Frozen shoulder or adhesive capsulitis, is a condition characterised by stiffness, pain and limited movement of the joint as the shoulder capsule thickens and tightens up. Stiff bands of tissue called adhesions develop. In many cases, there is less synovial fluid in the joint. Signs and symptoms begin gradually, worsen over time and then resolve, usually within one to three years.
The cause of frozen shoulder is not fully understood and in some cases is unidentifiable. People over 40 who have one or more of the conditions such as diabetes, thyroid problems, shoulder injury or surgery or cardiac disease are at a greater risk of developing a frozen shoulder.
Most frozen shoulder treatment involves controlling pain and restoring range of motion and strengthening through physical therapy. The commitment to doing exercises is important to optimise recovery of mobility.
The advantage of yoga
Asanas or postures can vary from mild to intense. The range of motion achieved through asanas is gentle yet effective. The pawanmuktasana series is one of the simplest practices that has a very profound effect on the human body and is thus the most useful tool for the yogic management of various disorders and maintenance of health. It is useful as a preparatory practice as it opens up all the major joints and relaxes the muscles of the body. The series may be practised by anyone: beginner, young or elderly, and by those with diseased conditions. The practices are simple, gentle and comfortable and can be easily adopted in case of a frozen shoulder.
The following group of asanas is particularly useful for eliminating energy blockages in the joints and outer extremities of the physical body, and works on the pranic (energy) and mental bodies as well. It induces the parasympathetic drive which relaxes the entire body. There is an increase in endorphins which can help reduce pain in the joint.
Goolf chakra or ankle rotation: Sit with the legs stretched out straight in front of you while keeping the spine erect. Slowly rotate the ankles in clockwise and anti-clockwise direction.
Janu chakra or knee rotation: Continue to sit in the same position. Bend the right knee and clasp the hands under the right thigh. Rotate the knee gently without letting the toes touch the floor when straightened. Pull the knee as close as possible to the chest when it is bent. Repeat on the left side.
Manibandha chakra or wrist rotation: Sit in a comfortable position, either sukhasana or vajrasana. Extend the arms forward and make a fist with thumbs inside. Rotate gently clockwise and anti-clockwise.
Skandha chakra or shoulder socket rotation: Place the fingers of the right hand on the right shoulder and left hand on the left shoulder. Gently rotate the elbows in a large circle.
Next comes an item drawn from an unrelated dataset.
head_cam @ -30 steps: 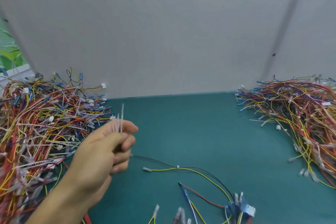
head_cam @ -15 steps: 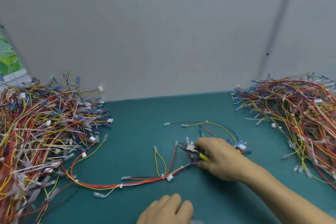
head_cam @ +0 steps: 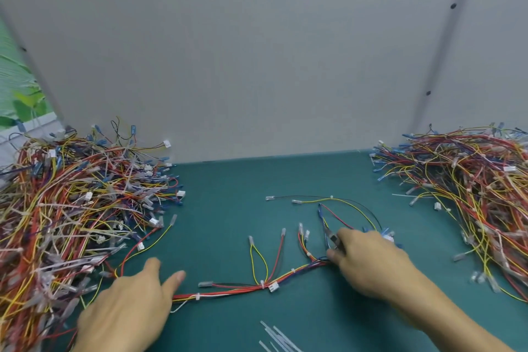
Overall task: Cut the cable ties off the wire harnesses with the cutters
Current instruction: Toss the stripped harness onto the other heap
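The limp, light red-and-yellow wire harness (head_cam: pixel 234 290) seems best pinned beside a white cable tie (head_cam: pixel 197 296) by the spread left hand (head_cam: pixel 125 311), dark-jawed cutters (head_cam: pixel 332 238) gripped in the right hand (head_cam: pixel 371 263).

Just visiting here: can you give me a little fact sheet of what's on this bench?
Left hand: flat on one end of the spread harness
Right hand: grips the cutters at its other end
Cable ties: white ones on the harness
Loose strips: lying at the near edge
Left pile, right pile: tangled wire harnesses
Surface: green mat
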### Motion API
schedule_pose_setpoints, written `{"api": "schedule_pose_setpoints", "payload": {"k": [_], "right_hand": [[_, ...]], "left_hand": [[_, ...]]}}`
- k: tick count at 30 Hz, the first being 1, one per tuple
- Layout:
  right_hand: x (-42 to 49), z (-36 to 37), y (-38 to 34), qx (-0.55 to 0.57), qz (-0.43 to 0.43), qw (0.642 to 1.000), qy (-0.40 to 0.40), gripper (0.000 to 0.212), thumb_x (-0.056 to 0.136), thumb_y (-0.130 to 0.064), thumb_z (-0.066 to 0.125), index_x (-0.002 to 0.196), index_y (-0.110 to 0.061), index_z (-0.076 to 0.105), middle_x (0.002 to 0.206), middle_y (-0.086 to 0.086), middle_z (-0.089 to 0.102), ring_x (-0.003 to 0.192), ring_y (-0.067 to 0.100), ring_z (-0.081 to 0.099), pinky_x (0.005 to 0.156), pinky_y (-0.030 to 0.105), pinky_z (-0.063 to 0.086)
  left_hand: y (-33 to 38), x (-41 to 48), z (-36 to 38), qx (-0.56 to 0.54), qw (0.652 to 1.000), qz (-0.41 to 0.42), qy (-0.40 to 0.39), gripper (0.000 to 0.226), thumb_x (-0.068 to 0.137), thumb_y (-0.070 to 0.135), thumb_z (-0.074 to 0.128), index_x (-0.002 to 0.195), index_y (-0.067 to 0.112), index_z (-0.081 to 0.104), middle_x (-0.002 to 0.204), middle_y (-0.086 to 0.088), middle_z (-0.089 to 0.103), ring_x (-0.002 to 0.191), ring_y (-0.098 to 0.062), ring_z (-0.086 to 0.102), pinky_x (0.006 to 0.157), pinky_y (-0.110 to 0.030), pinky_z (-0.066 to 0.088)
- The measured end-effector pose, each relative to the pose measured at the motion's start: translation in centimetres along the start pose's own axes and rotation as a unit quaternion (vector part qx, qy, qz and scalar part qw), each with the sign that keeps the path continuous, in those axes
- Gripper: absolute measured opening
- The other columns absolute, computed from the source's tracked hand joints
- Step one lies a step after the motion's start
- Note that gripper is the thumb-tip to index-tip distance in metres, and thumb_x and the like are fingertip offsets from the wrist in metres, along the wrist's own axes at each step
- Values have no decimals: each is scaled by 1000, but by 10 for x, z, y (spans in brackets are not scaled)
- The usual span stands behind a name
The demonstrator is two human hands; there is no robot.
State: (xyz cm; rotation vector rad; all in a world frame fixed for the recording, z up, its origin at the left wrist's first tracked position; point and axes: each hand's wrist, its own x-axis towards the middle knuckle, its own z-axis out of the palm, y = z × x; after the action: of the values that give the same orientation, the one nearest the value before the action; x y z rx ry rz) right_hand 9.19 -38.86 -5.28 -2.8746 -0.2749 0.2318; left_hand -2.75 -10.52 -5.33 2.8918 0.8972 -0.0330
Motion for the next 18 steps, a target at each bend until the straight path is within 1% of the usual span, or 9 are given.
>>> {"api": "schedule_pose_setpoints", "payload": {"k": [2, 4, 7, 9, 11, 13, 15, 17, 18], "right_hand": [[4, 6, -6, -2, 8, 1000, 23, 24, 96, -50, 38, 95, -27, 46, 109, 2, 59, 104, 29, 54, 70, 34, 37], [6, 9, -13, -12, 4, 999, 40, 29, 94, -53, 37, 99, -27, 50, 110, 3, 61, 106, 28, 56, 69, 34, 36], [5, 15, -24, -24, 0, 998, 55, 36, 92, -56, 37, 101, -28, 57, 109, 4, 62, 107, 29, 58, 70, 34, 35], [4, 20, -31, -14, 3, 998, 64, 27, 91, -45, 40, 97, -26, 57, 108, 7, 57, 103, 31, 58, 70, 34, 34], [4, 23, -36, 10, 6, 997, 78, 5, 87, -28, 44, 87, -25, 49, 100, 5, 51, 99, 31, 58, 68, 33, 34], [8, 21, -36, 57, 9, 993, 103, 6, 82, -19, 47, 83, -22, 40, 90, 5, 53, 96, 33, 58, 65, 33, 35], [15, 12, -32, 161, -4, 973, 167, 6, 81, -20, 52, 82, -18, 46, 85, 3, 62, 89, 34, 58, 62, 33, 39], [23, -7, -29, 320, -39, 920, 221, 15, 78, -16, 66, 79, -20, 52, 74, -5, 65, 79, 26, 61, 61, 29, 44], [26, -18, -28, 399, -62, 885, 232, 22, 75, -13, 72, 82, -23, 54, 73, -9, 67, 75, 19, 63, 59, 22, 47]], "left_hand": [[2, 5, 7, 9, 999, -25, -19, 51, 87, 72, 21, 107, 30, 42, 114, -5, 59, 106, -25, 57, 82, -33, 44], [7, 7, 8, 10, 999, -32, 1, 50, 86, 72, 29, 95, 25, 44, 109, -3, 60, 104, -23, 58, 78, -32, 44], [22, 2, 5, -16, 999, -7, 36, 39, 86, 60, 51, 83, 21, 47, 99, 2, 60, 98, -22, 59, 80, -31, 48], [34, -2, 3, -70, 994, 33, 71, 27, 85, 46, 61, 79, 25, 45, 90, 9, 59, 91, -19, 59, 78, -31, 48], [44, -5, 1, -163, 978, 74, 111, 28, 83, 32, 67, 81, 30, 40, 84, 16, 63, 83, -17, 62, 74, -31, 48], [53, -2, -3, -319, 933, 107, 127, 34, 83, 18, 70, 87, 32, 40, 83, 21, 69, 72, -12, 68, 73, -34, 51], [65, 7, -14, -496, 855, 120, 88, 38, 85, 3, 67, 100, 31, 46, 84, 14, 74, 68, -12, 71, 74, -35, 54], [77, 17, -29, -623, 771, 131, 29, 37, 87, -5, 62, 109, 24, 55, 90, 5, 76, 74, -13, 72, 71, -27, 53], [82, 23, -36, -667, 733, 134, 13, 34, 87, -7, 59, 108, 20, 59, 91, 0, 76, 77, -13, 72, 70, -26, 52]]}}
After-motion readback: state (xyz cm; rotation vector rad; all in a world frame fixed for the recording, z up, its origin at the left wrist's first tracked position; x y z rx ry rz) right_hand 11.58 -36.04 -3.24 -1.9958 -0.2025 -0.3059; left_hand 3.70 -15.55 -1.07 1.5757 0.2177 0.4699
This may be difficult initially. Go easy within the range of mobility of the shoulder.
Greeve Chakra or neck rotation: Begin by moving the head back, then down, tilt right and then left; followed by gentle rotation in the clockwise and anti-clockwise direction.
Keep in mind
Each movement has to be practised 5-10 times gently. Breathe normally.
Begin with pawanmuktasana series, followed by the postures (10-20 seconds each) shown in pictures. Relax in shavasana.
Practice under the guidance of a yoga professional in order to achieve results and avoid any discomfort.